--- Input data Enclosed Below ---

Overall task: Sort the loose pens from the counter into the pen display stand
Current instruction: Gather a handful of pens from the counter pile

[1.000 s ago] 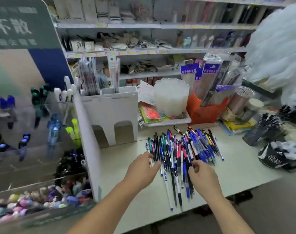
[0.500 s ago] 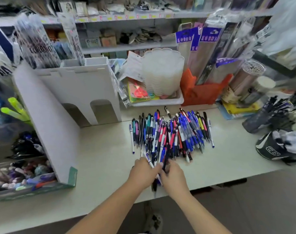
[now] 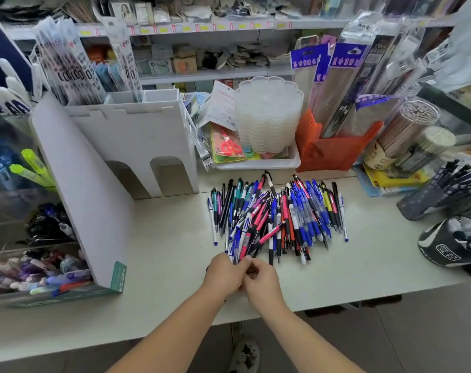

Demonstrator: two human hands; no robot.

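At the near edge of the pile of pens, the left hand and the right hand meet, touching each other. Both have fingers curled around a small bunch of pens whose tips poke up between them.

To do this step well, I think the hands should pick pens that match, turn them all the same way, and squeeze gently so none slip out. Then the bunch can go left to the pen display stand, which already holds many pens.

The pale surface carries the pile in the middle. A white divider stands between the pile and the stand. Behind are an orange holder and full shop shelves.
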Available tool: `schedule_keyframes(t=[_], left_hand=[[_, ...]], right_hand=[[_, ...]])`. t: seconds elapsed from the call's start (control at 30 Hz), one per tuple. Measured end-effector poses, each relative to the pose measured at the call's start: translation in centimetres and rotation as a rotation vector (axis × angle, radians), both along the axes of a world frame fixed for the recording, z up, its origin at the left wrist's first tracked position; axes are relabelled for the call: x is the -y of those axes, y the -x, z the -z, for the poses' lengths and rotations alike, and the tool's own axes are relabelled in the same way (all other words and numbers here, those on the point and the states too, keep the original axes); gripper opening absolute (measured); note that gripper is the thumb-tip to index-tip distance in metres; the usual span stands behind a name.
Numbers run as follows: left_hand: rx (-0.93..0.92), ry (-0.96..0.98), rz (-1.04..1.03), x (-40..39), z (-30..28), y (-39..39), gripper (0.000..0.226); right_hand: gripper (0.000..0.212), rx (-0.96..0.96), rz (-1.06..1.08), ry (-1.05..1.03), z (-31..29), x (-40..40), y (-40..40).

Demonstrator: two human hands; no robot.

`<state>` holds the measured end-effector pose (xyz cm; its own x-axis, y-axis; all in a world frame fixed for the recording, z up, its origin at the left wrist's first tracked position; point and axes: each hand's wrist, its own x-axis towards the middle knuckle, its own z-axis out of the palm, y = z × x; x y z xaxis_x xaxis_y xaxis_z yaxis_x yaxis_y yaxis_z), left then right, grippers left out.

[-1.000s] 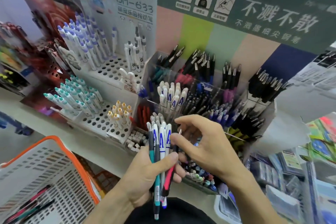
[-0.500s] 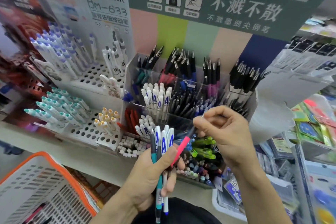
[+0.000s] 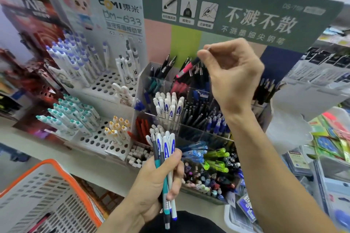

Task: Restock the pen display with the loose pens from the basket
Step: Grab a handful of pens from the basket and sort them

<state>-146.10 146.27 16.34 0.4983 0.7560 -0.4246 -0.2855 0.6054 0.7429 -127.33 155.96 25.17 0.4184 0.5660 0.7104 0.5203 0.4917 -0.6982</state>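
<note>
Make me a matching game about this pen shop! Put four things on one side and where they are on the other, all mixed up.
Things:
1. pink pen
2. bunch of pens
3. basket
4. green pens

Places:
A. bottom left corner, orange rim
B. lying in the lowest clear tray
C. pinched by the right hand, over the top row
D. gripped in the left hand

Pairs: 1-C, 2-D, 3-A, 4-B
</note>
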Motion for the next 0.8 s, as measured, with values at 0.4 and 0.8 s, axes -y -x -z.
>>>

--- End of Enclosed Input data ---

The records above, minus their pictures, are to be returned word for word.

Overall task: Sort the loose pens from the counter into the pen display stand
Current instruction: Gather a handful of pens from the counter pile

[1.000 s ago] 
[0.500 s ago] 
[now] 

Demonstrator: two human hands; no robot.

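At the near edge of the pile of pens, the left hand and the right hand meet, touching each other. Both have fingers curled around a small bunch of pens whose tips poke up between them.

To do this step well, I think the hands should pick pens that match, turn them all the same way, and squeeze gently so none slip out. Then the bunch can go left to the pen display stand, which already holds many pens.

The pale surface carries the pile in the middle. A white divider stands between the pile and the stand. Behind are an orange holder and full shop shelves.
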Available tool: `schedule_keyframes(t=[_], left_hand=[[_, ...]], right_hand=[[_, ...]])`. t: seconds elapsed from the call's start (control at 30 Hz), one per tuple. Measured end-effector poses, each relative to the pose measured at the call's start: translation in centimetres and rotation as a rotation vector (axis × angle, radians), both along the axes of a world frame fixed for the recording, z up, its origin at the left wrist's first tracked position; axes are relabelled for the call: x is the -y of those axes, y the -x, z the -z, for the poses' lengths and rotations alike, and the tool's own axes are relabelled in the same way (all other words and numbers here, those on the point and the states too, keep the original axes); gripper opening absolute (measured); note that gripper is the thumb-tip to index-tip distance in metres; the usual span stands behind a name.
Numbers run as follows: left_hand: rx (-0.93..0.92), ry (-0.96..0.98), rz (-1.04..1.03), x (-40..39), z (-30..28), y (-39..39), gripper (0.000..0.226); right_hand: gripper (0.000..0.212), rx (-0.96..0.96), rz (-1.06..1.08), ry (-1.05..1.03), z (-31..29), x (-40..40), y (-40..40).

Demonstrator: two human hands; no robot.

`<state>` holds the measured end-effector pose (xyz cm; its own x-axis, y-axis; all in a world frame fixed for the recording, z up, its origin at the left wrist's first tracked position; point and axes: each hand's wrist, its own x-axis towards the middle knuckle, its own z-axis out of the palm, y = z × x; x y z xaxis_x xaxis_y xaxis_z yaxis_x yaxis_y yaxis_z), left then right, grippers left out.

[-1.000s] 
[-0.500s] 
[+0.000s] 

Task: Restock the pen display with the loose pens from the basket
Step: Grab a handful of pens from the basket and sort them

<state>-146.10 146.27 16.34 0.4983 0.7560 -0.4246 -0.2855 0.6054 0.7429 -127.33 155.96 25.17 0.4184 0.5660 0.7104 0.5203 0.4917 -0.6982</state>
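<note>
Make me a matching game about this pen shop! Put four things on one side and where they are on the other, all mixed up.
Things:
1. pink pen
2. bunch of pens
3. basket
4. green pens

Places:
A. bottom left corner, orange rim
B. lying in the lowest clear tray
C. pinched by the right hand, over the top row
D. gripped in the left hand

Pairs: 1-C, 2-D, 3-A, 4-B
</note>
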Motion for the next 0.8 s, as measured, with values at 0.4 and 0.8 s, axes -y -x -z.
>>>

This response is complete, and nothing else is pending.